Don’t worry, one day they’ll regret this…,
Brystal thought.
One day they’ll wish they were nicer to me.… One day I’ll be celebrated for my differences.… One day they’ll be the unhappy ones, not me.…

To avoid any more unwanted attention, Brystal remained as quiet and alert as possible until the end of class. The only time she moved a muscle was to lightly caress the reading glasses hidden in her dress.

That afternoon, Brystal walked home from school at a slower pace than usual. With nothing but chores waiting for her, she decided to stroll through the Chariot Hills town square, hoping the change of scenery would take her mind off her troubles.
The Champion Castle, the cathedral, the courthouse, and the University of Law each towered over the four sides of the town square. Busy shops and markets filled the corners and spaces between the authoritative structures. In the center of the town square was a grassy patch where a statue of King Champion I stood above a shallow fountain. The statue depicted the sovereign on horseback as he pointed a sword into a seemingly prosperous future, but the tribute received more attention from pigeons than from the citizens wandering through town.

As Brystal walked past the University of Law, she gazed up at its stone walls and impressive glass domes with envy. At that very moment, she knew Barrie was somewhere inside agonizing over his examination. Brystal could have sworn she felt her brother’s anxiety radiating through the walls, but still, she would have given anything to trade places with him. She stopped to say a prayer for him before moving on.

Brystal had no choice but to pass the courthouse as she continued through the town square. It was an ominous building with tall pillars and a triangular roof. Each pillar had the image of a High Justice carved into it, and the carvings scowled down at the citizens on the ground like disapproving parents—an expression Brystal knew well. She couldn’t stop a wave of anger from flooding her stomach as she eyed the intimidating faces above her. Men like them—men like her
father
—were the reason she had such little happiness.

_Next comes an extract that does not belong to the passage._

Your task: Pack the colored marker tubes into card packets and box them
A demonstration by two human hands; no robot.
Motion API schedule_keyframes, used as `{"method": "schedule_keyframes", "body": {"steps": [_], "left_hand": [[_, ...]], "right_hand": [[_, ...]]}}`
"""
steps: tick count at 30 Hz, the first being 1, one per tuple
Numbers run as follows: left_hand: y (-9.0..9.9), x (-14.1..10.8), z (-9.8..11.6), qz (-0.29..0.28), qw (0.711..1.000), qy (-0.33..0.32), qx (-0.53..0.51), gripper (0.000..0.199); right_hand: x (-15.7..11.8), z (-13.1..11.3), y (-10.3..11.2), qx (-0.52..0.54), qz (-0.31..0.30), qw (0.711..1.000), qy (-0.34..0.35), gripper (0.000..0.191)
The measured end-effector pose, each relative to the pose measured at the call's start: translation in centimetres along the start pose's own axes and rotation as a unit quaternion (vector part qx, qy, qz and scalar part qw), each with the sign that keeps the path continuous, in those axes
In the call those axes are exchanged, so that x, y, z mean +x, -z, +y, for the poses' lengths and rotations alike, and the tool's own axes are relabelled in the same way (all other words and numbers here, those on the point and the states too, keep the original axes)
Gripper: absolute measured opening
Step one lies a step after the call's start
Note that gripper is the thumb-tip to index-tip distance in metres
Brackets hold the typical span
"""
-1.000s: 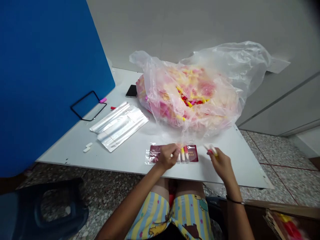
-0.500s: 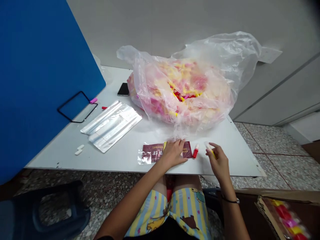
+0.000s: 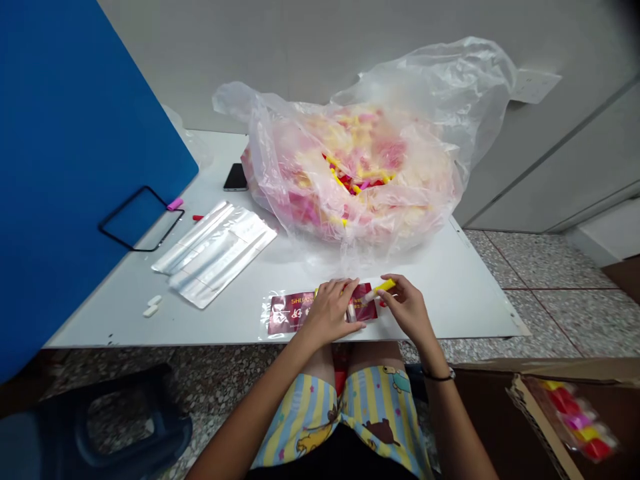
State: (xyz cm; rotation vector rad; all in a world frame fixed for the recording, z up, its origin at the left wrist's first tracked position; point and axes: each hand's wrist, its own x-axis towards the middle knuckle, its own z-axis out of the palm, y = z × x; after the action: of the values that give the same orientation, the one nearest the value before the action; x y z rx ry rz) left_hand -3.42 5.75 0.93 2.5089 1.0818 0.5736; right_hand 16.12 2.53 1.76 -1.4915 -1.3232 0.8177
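A maroon printed packet (image 3: 285, 313) with clear ends lies near the table's front edge. My left hand (image 3: 330, 311) rests over its middle, fingers curled at small tubes that it mostly covers; what it grips is hard to make out. Just right of it, my right hand (image 3: 406, 303) pinches a yellow-and-white tube (image 3: 384, 287) between thumb and fingers, its pale end pointing at the packet's right part. Something red (image 3: 383, 303) shows partly beneath the right fingers. Behind both hands sits a big translucent bag (image 3: 310, 193) full of red, yellow and pink tubes.
Silvery flat bags (image 3: 220, 253) lie on the table (image 3: 240, 320), with a phone (image 3: 236, 177) behind. Two white pieces (image 3: 151, 307) are at the left, by a blue panel (image 3: 75, 167) and black frame. A cardboard box (image 3: 540, 427) stands lower right; a dark stool is lower left.
My right hand has moved left with the yellow tube, from beside the packet to its right end. The whole view has shifted slightly.
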Motion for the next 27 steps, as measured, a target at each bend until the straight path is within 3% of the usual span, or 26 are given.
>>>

In a corner of the town square, between the university and courthouse, was the Chariot Hills Library. It was a small and modest structure compared to the buildings surrounding it, but to Brystal, the library could have been a palace. A black plaque with a red triangle was displayed above its double doors—a common symbol in the Southern Kingdom that reminded women they weren’t allowed to enter—but the law did nothing to diminish Brystal’s desire to go in.

Being so close to so many books and being forbidden to enjoy them gave Brystal a terrible feeling whenever she laid eyes on the library, but today the sensation was unbearable. The helplessness she felt triggered an avalanche of emotions, and all the fear, doubt, and heartbreak she had been suppressing trampled over her like a stampede. The scenic route home was creating the opposite effect of what she had intended, and the town square suddenly felt like a cage closing in on her.

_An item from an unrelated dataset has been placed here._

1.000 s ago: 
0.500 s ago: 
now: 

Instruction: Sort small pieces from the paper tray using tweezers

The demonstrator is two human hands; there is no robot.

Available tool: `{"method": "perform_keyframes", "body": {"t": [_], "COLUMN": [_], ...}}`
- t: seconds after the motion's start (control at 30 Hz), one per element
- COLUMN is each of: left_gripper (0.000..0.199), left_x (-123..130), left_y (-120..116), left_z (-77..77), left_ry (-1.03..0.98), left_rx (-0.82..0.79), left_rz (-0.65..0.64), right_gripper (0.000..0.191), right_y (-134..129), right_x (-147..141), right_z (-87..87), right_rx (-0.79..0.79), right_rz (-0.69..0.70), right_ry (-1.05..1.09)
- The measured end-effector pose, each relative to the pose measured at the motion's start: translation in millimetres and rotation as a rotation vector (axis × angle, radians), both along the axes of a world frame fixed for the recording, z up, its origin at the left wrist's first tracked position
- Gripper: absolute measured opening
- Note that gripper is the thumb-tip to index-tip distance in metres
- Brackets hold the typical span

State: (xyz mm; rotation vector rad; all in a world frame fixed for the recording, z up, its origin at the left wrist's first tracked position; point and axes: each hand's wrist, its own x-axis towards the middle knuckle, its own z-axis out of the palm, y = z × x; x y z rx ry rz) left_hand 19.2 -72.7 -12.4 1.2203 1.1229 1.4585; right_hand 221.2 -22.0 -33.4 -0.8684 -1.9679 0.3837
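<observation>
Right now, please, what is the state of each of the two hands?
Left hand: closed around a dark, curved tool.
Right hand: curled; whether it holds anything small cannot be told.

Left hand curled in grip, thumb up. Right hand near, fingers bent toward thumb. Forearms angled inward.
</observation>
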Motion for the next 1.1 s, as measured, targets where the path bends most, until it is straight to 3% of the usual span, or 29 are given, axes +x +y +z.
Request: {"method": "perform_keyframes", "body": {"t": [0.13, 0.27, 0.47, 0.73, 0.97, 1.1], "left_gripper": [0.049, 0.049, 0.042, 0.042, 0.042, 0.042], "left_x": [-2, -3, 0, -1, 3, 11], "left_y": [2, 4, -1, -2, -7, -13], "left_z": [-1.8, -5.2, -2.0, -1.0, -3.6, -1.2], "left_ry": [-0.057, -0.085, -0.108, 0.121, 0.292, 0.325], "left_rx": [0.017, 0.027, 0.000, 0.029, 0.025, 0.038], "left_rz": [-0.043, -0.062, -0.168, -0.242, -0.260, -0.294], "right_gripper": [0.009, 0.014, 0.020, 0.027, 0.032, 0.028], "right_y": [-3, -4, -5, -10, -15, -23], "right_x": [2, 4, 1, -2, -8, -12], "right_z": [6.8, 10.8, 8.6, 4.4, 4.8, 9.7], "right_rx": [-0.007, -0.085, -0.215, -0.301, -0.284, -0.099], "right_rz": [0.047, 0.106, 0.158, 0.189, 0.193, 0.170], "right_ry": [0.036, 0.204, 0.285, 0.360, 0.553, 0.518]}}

Brystal was so overwhelmed she could barely breathe. She shooed a cluster of pigeons away from the Champion statue and had a seat on the edge of the fountain to catch her breath.

“I can’t do this anymore…,” she panted. “I keep telling myself that things will get better, but they only get worse and worse.… If life is just a series of disappointments, then I wish I had never been born.… I wish I could turn into a cloud and float far, far away from here.…”

Tears spilled down her face before she knew they were coming. A few townspeople noticed the emotional scene and paused to gawk at her, but Brystal couldn’t care less. She buried her face in the palms of her hands and wept in front of everyone.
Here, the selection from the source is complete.